2

I would like to pick out the positions and font sizes of each of the symbols used in an SVG of a mathematical equation.

I am playing around with the Python XML parsing library: xml.etree.ElementTree (https://docs.python.org/3/library/xml.etree.elementtree.html).

Here is the example SVG I am using:

example_svg = '''<svg style="vertical-align:-10.2252022445128pt" xmlns="http://www.w3.org/2000/svg" width="193pt" height="31pt" viewBox="-1 -1 193 31">
<path d="M43.875 16.305h20.426" fill="none" stroke-width=".914" stroke="#000" stroke-miterlimit="10"></path>
<g font-family="MathFont" font-size="13.5">
<text y="11.168" x="45.874">3</text>
<text y="11.168" x="52.532"></text> 
<text y="28.382" x="50.758">4</text>
</g>
<g font-family="MathFont" font-size="9.45">
<text y="6.327" x="60.453">3</text></g>
</svg>'''    

In Latex the equation is $\frac{3x^3}{4}$.

Using the following code gives me nearly everything I want, but I can’t seem to connect this to the attributes in group text. Ideally I want the output to be (symbol, y_coord, x_coord, font-family, font-size).

import xml.etree.ElementTree as ET

root = ET.fromstring(example_svg)

for tag in root.findall('.//{http://www.w3.org/2000/svg}text'):
  symbol = tag.text
  y_coord = tag.get('y')
  x_coord = tag.get('x')
  print(symbol, y_coord, x_coord)
python1729
  • 23
  • 4
  • 1
    Font and size are in another tag, not in ``. So that's why you don't see them. Does `etree` allow access to the *parent* of an element? – Jongware Feb 16 '20 at 14:35
  • 1
    @usr2564301 this is a helpful comment, it led me to https://stackoverflow.com/questions/2170610/access-elementtree-node-parent-node I am just following it through to see if it solves the problem. – python1729 Feb 16 '20 at 14:47
  • @usr2564301 Thanks for the help. I think everything follows from this: for parent in root.getiterator(): for child in parent: print(child.tag, child.attrib, parent.tag, parent.attrib) – python1729 Feb 16 '20 at 14:51
  • Another option may be more 'natural' to XML: loop over all `` elements, and inside them, loop over their `` children. – Jongware Feb 16 '20 at 14:53

1 Answers1

1

The font family name and size are not specified in <text> elements but in their parent <g> groups. Some care is necessary, because multiple <g> elements may appear nested in each other.
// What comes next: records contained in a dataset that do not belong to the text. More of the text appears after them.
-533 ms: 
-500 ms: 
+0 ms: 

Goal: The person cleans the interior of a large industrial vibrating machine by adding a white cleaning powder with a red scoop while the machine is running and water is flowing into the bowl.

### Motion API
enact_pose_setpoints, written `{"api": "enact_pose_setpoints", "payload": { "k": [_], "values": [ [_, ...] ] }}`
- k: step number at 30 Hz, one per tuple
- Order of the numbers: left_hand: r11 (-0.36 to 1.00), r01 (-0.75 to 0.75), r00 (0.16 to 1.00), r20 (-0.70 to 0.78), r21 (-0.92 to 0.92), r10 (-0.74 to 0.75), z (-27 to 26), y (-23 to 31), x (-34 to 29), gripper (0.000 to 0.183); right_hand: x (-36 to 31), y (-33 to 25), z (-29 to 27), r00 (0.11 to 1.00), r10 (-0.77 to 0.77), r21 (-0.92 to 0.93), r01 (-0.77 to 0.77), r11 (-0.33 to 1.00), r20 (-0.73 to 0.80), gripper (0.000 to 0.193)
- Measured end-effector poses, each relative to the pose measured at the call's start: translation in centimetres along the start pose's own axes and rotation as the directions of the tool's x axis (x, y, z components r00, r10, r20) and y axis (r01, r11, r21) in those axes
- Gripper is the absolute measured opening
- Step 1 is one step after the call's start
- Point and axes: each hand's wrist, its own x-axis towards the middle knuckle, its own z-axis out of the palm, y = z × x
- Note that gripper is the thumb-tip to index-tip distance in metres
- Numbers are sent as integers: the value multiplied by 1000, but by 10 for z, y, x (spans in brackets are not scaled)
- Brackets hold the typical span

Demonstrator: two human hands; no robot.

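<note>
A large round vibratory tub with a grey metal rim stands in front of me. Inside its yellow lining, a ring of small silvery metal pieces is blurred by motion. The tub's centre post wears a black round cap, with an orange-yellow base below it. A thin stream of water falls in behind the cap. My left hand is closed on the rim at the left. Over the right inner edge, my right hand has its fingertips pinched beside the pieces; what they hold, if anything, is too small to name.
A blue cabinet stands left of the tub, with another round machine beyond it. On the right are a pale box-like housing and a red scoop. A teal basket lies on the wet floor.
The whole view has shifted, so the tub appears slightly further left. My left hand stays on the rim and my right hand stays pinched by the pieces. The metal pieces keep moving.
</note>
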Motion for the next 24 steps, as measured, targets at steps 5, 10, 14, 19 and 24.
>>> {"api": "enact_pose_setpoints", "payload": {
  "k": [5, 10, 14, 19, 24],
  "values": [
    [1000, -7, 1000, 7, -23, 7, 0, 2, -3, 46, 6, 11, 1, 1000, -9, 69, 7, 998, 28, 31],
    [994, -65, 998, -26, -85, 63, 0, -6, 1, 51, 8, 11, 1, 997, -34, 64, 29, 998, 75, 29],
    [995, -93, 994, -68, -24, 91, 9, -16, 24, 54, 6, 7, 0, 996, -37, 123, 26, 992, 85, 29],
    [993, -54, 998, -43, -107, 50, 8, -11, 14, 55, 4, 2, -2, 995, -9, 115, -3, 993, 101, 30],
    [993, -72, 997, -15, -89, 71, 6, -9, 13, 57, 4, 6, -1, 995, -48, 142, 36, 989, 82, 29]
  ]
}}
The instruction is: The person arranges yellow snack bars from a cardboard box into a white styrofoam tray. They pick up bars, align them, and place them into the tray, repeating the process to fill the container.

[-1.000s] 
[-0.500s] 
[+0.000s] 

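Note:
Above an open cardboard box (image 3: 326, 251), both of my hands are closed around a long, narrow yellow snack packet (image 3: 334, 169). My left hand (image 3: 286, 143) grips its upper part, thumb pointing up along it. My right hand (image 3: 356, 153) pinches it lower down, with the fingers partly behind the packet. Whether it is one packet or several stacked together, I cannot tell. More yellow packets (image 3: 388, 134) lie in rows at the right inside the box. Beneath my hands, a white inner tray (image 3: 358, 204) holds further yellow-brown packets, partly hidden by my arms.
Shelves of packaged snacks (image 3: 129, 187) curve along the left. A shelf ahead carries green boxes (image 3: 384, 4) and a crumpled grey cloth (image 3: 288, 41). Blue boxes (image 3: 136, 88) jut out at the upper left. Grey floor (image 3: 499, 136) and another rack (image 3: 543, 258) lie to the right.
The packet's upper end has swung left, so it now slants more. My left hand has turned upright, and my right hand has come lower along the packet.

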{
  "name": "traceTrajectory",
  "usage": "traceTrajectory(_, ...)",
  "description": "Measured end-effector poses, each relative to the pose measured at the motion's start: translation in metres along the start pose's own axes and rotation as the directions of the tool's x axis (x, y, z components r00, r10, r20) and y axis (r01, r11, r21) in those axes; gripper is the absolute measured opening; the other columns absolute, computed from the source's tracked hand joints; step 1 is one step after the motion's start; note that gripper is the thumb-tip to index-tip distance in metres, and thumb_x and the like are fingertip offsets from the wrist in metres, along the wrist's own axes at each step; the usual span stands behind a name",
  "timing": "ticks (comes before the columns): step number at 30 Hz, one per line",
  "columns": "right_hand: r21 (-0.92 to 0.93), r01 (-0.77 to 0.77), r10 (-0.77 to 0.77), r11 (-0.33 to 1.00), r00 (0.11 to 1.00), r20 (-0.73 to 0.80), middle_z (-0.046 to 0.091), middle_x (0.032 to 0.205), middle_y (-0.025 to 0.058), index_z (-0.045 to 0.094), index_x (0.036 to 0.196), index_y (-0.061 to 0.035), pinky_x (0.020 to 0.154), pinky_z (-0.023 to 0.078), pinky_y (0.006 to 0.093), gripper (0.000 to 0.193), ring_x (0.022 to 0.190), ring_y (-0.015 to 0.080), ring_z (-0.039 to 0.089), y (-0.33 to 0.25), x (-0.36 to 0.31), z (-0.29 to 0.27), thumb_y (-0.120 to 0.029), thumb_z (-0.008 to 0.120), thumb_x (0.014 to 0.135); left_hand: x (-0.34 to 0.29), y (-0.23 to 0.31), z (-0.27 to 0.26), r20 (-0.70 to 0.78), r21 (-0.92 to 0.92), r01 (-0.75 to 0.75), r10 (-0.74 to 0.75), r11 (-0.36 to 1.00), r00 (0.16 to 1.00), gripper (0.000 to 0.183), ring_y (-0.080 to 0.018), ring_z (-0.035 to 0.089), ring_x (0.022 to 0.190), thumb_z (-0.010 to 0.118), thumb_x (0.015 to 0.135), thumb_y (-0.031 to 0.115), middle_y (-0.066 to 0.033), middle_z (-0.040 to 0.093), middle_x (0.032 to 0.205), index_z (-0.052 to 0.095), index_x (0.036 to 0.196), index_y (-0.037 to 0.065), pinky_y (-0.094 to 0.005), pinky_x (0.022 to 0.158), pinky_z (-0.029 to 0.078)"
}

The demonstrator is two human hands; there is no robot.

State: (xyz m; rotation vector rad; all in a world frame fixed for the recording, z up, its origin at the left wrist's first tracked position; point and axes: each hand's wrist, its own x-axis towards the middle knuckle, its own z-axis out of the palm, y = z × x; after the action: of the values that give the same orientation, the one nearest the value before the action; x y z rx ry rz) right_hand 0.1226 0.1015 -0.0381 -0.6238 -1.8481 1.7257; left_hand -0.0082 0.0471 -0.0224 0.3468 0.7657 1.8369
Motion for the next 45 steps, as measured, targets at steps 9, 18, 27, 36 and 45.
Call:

You can locate all <g> elements with find_all and temporarily store the font parameters, but if you try to do so to first find <g> and then its <text>s, you will soon notice it cannot properly handle nested groups. Every occurrence of <g> will trigger looking for its contained <text> elements, and so if there is a set of nested

<g group parameters> <g text parameters> <text>your text</text> </g> </g>

then it will report all <text> elements twice: once for each (nested or not) <g>.

A better way, then, is to iterate over the entire XML file and storing the font information as and when you come along it.

root = ET.fromstring(example_svg)

font = None
font_size = None
for elem in root.iter():
    if elem.tag == '{http://www.w3.org/2000/svg}g':
        item = elem.get('font-family')
        if item is not None:
            font = item
        item = elem.get('font-size')
        if item is not None:
            font_size = item

    elif elem.tag == '{http://www.w3.org/2000/svg}text':
        symbol = elem.text
        y_coord = elem.get('y')
        x_coord = elem.get('x')
        print (symbol, y_coord, x_coord, font, font_size)

(Note that iter() needs the full SVG namespace prepended to each element.)

Result:

3 11.168 45.874 MathFont 13.5
 11.168 52.532 MathFont 13.5
4 28.382 50.758 MathFont 13.5
3 6.327 60.453 MathFont 9.45
Jongware
  • 22,200
  • 8
  • 54
  • 100